腹に力を入れて、しっかり立て。一旦目を閉じて、両の拳を握り締めながら自分で自分に言い聞かせる。

ここで逃げるな。一歩も退くな。

再び両の眼を押し開き、目の前に立つレヴィと改めて向かい合う。

車に戻って来たレヴィに促されて、連れて来られたのは入り組んだ路地裏を抜けた先にある空き地だった。
遠くに見えるのは古ぼけたトラックと積み上げられた土砂。
多分想像するに何か工事の予定でもあったんだろう。
元々この街は第二次大戦中に旧日本軍が軍港として開発しようとしたらしい。
大戦終結後は見棄てられたかのようにしばらくは寂れた港街のままだったようだけど。
だが、いつしかこの街は変質していった。
タイ奥地の生産地から、諸外国へ麻薬を運ぶための一大供給拠点へと。
複数のマフィアが連携して統治するこの街は、基本的に"マトモ"な企業は進出出来ない。

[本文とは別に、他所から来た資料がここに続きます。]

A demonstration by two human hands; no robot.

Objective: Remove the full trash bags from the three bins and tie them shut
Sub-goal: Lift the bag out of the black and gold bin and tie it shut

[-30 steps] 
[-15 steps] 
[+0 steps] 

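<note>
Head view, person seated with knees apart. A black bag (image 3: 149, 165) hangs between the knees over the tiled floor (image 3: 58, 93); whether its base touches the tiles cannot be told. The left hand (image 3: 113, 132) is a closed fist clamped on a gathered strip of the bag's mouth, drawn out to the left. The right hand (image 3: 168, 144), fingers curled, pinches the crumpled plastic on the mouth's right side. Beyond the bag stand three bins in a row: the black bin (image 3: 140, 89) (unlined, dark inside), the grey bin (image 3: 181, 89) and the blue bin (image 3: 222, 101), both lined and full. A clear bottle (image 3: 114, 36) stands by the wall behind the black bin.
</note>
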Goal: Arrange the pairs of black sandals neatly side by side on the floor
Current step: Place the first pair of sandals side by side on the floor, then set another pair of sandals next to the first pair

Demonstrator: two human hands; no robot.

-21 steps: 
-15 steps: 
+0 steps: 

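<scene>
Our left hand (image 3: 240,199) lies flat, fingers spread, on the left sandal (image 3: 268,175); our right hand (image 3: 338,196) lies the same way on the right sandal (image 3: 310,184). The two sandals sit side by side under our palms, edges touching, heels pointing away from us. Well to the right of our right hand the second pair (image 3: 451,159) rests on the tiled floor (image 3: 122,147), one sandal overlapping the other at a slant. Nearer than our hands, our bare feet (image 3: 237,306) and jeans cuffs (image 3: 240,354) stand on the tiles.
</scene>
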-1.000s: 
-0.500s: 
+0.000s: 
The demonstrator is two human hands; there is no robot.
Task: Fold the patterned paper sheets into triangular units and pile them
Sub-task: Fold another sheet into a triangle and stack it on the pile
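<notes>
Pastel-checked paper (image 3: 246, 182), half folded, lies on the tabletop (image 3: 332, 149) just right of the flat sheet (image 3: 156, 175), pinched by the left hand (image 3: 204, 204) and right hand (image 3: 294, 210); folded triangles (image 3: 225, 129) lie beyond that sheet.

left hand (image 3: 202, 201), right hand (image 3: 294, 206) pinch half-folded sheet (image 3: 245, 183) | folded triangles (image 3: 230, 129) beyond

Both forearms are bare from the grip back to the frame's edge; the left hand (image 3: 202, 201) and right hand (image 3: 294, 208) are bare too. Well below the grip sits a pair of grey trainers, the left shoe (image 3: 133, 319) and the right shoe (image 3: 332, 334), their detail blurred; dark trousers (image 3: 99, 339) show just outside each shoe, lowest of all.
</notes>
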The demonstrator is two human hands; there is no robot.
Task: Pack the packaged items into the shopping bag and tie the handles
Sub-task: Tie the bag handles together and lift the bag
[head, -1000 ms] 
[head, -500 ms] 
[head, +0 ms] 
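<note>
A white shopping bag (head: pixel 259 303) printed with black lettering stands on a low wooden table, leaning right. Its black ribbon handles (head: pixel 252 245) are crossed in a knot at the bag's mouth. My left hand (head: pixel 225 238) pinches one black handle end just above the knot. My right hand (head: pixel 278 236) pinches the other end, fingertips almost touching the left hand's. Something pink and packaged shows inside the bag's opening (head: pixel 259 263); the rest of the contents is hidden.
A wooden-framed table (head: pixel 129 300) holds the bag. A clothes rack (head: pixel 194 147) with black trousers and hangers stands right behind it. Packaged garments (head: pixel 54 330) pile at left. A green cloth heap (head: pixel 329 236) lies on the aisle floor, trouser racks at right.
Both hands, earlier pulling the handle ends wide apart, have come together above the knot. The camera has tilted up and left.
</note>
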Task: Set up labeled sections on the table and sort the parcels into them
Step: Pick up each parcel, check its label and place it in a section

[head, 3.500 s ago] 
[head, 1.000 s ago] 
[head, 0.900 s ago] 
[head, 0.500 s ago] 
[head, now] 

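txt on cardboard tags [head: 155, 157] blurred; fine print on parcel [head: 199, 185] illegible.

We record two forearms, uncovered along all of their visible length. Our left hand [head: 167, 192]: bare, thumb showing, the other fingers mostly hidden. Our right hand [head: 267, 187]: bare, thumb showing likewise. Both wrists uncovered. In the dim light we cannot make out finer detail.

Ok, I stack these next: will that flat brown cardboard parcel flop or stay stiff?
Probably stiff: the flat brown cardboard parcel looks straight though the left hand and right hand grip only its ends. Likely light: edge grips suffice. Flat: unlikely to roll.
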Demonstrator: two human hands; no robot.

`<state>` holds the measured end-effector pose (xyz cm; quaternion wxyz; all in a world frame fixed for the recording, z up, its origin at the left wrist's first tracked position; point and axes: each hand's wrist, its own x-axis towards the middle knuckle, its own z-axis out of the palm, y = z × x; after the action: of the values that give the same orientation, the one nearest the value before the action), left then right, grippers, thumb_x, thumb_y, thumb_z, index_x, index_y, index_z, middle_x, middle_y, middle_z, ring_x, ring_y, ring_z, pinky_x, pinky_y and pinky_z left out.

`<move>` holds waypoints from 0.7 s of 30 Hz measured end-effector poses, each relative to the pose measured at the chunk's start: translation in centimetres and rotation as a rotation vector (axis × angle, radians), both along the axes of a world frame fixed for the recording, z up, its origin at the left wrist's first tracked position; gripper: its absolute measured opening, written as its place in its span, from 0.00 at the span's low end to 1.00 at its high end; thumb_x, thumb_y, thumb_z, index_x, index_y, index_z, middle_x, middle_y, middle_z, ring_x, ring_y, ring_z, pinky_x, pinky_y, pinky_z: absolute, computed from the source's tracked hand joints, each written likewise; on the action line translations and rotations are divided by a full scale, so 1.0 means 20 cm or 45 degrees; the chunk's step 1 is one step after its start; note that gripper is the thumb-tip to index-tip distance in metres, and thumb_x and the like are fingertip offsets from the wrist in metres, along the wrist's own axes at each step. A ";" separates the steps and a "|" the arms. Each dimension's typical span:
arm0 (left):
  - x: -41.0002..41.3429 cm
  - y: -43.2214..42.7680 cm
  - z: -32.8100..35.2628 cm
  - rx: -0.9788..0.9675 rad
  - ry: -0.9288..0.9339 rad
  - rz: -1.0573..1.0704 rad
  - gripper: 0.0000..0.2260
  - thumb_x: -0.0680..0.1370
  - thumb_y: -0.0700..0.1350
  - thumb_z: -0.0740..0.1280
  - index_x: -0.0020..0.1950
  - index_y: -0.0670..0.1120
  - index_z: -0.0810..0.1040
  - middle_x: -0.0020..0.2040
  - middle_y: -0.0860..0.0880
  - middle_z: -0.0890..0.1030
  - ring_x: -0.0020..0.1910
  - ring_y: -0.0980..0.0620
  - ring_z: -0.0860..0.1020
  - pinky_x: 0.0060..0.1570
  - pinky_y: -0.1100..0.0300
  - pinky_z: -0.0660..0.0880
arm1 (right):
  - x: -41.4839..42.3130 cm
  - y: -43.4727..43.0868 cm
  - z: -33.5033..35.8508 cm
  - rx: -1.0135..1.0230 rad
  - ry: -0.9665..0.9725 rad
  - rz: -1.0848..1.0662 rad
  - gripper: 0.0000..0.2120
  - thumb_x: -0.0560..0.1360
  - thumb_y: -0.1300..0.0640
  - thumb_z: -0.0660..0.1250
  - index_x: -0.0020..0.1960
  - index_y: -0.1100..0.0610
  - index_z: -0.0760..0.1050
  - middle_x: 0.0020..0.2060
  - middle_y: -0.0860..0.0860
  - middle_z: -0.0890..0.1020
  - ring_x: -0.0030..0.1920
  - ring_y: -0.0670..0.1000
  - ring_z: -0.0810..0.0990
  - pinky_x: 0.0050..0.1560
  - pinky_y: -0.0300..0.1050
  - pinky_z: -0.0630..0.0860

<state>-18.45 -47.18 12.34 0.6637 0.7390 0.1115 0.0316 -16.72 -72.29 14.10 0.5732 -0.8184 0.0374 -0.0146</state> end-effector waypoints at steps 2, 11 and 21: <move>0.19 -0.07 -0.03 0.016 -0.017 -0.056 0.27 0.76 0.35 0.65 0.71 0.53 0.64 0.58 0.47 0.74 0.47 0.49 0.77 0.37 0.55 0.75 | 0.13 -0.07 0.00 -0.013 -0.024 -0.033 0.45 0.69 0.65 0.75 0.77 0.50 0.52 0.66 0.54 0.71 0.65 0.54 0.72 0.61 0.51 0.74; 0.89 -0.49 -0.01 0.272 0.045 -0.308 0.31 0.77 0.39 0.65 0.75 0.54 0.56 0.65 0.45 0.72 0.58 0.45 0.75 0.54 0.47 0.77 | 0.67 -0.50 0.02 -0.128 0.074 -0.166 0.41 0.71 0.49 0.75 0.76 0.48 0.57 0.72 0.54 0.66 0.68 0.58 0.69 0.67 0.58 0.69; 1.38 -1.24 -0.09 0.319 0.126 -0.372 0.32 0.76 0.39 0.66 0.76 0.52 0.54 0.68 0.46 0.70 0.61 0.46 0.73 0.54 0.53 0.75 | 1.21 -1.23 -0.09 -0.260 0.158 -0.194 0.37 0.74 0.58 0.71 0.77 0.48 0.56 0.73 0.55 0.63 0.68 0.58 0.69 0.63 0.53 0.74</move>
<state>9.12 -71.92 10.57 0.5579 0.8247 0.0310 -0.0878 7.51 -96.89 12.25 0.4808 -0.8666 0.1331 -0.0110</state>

そう。どんなに内側でいがみ合っていたとしても、外敵に対しては一致して事に当たる。 それはどんな国や組織でも共通して持つ防衛本能とでも呼べるものだろう。
この街を一つの生命体と考えると、そこに巣食う犯罪組織のメンバーは抗体とも言えるか。

"情報は隠匿されてこそ価値がある"

いつだったか『イエロー・フラッグ』で飲んでた時に聞いた言葉だ。
さて、発言の主はゼロだったかベニーだったか………

実際俺も昔の仕事柄、多少は外国の危ない街も幾つか知ってはいた。
けどロアナプラなんて街は全く知らなかった。
もっともこれは俺の無知故というより、この街の住人達の尽力故らしい。
自分達の暮らし易い居場所を護るため、彼等は極力情報が流出し過ぎないよう抑制してきたらしい。
その為、この街は裏の世界ではとことん有名ではあるが、明るい光が当たる世界ではただの何処にでもあるアジアの都市という位置付けしかされていないのだ。

時には海外企業が支社工場を建てようと乗り込んで来ることもあるらしい。
嘗ての植民地支配さながらに現地の安価な人件費を当て込んで、間接統治を目論んでいるのだろう。この辺りの図式は今も昔も変わらない。
支配するものと支配されるもの。搾取する側と搾取される側。征服者と被征服者。
ありきたりと言えばありきたりな関係だ。

もっともこのタイという国は他のアジアの国とは違う。形式的とは言え独立を保ち続けてきた数少ない国だ。